JetBlue Airways(NASDAQ:JBLU) adjusted its annual revenue forecast downward on Tuesday following tepid first-quarter earnings, citing overcapacity issues in Latin America, resulting in a premarket share decline of over 12%.
Facing profitability challenges, JetBlue announced plans last month to discontinue unprofitable routes and markets, including Bogota in Colombia and Lima in Peru, reallocating resources to more lucrative regions. Despite strong demand during peak periods and successful premium seating options, oversupply in the Latin American market is anticipated to impact the airline’s performance this year.

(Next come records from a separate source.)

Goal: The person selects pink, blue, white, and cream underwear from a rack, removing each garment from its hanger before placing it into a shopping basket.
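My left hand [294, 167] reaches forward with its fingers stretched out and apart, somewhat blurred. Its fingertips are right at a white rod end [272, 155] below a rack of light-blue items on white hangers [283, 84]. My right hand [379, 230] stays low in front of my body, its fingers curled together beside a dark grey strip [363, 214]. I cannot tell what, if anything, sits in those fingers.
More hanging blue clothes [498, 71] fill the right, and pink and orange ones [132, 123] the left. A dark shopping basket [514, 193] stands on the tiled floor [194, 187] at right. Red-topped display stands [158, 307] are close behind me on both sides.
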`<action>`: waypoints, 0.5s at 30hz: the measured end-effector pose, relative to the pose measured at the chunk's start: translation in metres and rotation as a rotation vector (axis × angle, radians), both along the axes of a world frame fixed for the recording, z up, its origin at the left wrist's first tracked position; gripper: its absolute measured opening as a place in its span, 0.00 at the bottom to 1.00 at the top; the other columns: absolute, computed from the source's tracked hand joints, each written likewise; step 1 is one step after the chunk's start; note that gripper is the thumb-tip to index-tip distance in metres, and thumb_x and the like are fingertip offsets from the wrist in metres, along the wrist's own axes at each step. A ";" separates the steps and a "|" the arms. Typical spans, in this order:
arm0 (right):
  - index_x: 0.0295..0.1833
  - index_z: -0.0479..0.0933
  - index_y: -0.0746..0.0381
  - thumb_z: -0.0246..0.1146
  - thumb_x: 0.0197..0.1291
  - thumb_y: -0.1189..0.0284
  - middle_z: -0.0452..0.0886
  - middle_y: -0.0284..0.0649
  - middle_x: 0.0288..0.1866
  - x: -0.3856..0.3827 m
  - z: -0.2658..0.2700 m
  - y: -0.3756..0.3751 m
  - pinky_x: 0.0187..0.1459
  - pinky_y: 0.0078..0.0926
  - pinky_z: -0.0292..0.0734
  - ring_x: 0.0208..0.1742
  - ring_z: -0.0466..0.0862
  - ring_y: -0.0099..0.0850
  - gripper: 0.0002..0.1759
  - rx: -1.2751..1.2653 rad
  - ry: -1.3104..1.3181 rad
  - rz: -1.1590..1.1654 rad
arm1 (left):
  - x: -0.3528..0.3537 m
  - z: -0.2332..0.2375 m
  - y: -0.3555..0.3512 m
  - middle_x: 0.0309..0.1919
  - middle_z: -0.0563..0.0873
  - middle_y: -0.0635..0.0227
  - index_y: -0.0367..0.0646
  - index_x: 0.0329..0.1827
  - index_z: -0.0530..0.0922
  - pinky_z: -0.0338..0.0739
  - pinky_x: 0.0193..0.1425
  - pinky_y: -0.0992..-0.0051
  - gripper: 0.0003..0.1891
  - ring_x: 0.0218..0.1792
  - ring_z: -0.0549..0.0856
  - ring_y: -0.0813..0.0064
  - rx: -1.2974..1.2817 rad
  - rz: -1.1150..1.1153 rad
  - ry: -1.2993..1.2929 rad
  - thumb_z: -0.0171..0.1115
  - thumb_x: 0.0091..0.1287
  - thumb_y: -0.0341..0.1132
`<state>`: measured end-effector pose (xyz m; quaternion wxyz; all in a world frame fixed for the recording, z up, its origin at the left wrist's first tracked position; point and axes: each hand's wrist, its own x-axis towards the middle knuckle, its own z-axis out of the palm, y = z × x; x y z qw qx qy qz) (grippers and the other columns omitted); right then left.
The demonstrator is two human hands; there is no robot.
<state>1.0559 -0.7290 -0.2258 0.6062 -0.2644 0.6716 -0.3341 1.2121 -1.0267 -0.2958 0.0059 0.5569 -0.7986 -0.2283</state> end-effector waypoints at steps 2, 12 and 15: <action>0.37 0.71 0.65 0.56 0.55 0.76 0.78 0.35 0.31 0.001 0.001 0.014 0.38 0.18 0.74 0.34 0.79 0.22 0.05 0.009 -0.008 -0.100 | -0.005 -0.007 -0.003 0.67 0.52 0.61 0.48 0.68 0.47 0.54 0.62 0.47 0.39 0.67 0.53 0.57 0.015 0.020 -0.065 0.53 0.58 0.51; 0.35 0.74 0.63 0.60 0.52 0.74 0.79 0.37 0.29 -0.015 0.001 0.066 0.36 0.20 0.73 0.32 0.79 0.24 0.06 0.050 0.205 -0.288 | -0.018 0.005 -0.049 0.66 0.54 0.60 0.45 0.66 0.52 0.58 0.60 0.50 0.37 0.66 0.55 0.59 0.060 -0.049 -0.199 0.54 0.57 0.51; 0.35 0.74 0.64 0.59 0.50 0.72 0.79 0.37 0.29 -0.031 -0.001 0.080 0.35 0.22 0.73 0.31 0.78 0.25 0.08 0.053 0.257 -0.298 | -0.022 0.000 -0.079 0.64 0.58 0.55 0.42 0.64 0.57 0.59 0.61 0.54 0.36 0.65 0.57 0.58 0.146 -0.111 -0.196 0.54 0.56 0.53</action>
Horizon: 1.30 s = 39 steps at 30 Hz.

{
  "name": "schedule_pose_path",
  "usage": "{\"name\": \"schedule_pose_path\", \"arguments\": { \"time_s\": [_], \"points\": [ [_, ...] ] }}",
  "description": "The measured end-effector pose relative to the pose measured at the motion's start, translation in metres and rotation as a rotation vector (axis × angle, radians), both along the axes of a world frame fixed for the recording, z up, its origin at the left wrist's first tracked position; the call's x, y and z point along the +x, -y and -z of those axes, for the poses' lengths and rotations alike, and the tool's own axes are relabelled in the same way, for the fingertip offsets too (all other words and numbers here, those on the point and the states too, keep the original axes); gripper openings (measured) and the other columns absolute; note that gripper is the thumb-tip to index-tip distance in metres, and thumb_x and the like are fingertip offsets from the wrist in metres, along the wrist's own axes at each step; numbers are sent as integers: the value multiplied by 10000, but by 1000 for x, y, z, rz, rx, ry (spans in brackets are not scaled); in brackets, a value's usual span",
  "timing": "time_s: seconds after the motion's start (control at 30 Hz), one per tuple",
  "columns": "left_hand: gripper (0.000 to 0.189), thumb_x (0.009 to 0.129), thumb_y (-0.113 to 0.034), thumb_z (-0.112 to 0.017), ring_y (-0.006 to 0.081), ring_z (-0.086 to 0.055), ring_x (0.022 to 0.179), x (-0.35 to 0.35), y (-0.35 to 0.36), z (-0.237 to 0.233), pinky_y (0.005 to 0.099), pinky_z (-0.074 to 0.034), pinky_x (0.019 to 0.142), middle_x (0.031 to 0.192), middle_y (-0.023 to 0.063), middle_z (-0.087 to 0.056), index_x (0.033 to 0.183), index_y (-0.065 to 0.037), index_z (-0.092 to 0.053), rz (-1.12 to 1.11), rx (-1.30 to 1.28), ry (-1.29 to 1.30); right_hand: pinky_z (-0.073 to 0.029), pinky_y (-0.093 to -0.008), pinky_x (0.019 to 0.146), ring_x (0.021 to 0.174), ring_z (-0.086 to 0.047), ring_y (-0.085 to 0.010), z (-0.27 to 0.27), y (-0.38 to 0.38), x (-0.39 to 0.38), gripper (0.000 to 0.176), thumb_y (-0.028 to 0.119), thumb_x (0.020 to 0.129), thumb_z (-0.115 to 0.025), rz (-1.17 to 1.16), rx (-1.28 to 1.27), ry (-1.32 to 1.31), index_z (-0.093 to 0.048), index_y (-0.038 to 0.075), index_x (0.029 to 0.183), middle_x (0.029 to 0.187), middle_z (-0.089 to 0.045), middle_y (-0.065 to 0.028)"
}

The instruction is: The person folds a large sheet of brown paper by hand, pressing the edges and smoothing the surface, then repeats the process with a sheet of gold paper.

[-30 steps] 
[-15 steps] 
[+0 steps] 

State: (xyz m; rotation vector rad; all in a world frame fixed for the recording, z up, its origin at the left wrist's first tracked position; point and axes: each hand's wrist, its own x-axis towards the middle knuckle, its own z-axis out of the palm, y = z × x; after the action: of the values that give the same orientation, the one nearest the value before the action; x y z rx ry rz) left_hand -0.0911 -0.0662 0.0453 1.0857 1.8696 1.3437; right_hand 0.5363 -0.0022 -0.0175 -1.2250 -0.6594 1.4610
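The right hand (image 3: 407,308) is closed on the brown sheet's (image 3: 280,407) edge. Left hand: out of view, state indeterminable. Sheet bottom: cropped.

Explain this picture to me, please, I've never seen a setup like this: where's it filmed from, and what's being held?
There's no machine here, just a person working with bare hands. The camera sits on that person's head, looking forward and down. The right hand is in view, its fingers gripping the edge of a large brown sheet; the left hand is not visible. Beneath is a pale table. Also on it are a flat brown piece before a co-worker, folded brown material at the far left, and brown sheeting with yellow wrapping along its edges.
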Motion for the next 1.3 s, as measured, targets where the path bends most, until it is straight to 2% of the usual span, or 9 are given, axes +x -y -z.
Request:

In 2023, the Caribbean and Latin American regions accounted for more than 33% of JetBlue’s overall capacity, as indicated in regulatory filings.
JetBlue now projects a low-single-digit percentage decline in fiscal 2024 revenue, compared to the previous forecast of relatively flat revenue. Analysts, per LSEG data, had expected a marginal full-year revenue dip to $9.61 billion.
For the second quarter, JetBlue forecasts revenue to drop between 6.5% and 10.5%, contrasting estimates of nearly 4% decline.
Citi Research analyst Stephen Trent noted that the second-quarter and full-year revenue projections fell short of expectations, signaling weaker performance compared to some full-service airline peers.
Despite upbeat current-quarter forecasts from United Airlines and Delta Air Lines, JetBlue’s report impacted airline stocks on Tuesday. American Airlines(NASDAQ:AAL) and Southwest Airlines (NYSE:LUV)saw declines of about 3% and 1%, respectively, while United Airlines(NASDAQ:UAL), Delta Air Lines(NYSE:DAL), and Alaska Air (NYSE:ALK)slipped about 1% each.
JetBlue’s cost-cutting initiatives yielded positive results, with an adjusted per-share loss of 43 cents in the first quarter, narrower than estimates of a 52-cent loss. Total operating revenue decreased by 5.1% to $2.21 billion, aligning with estimates.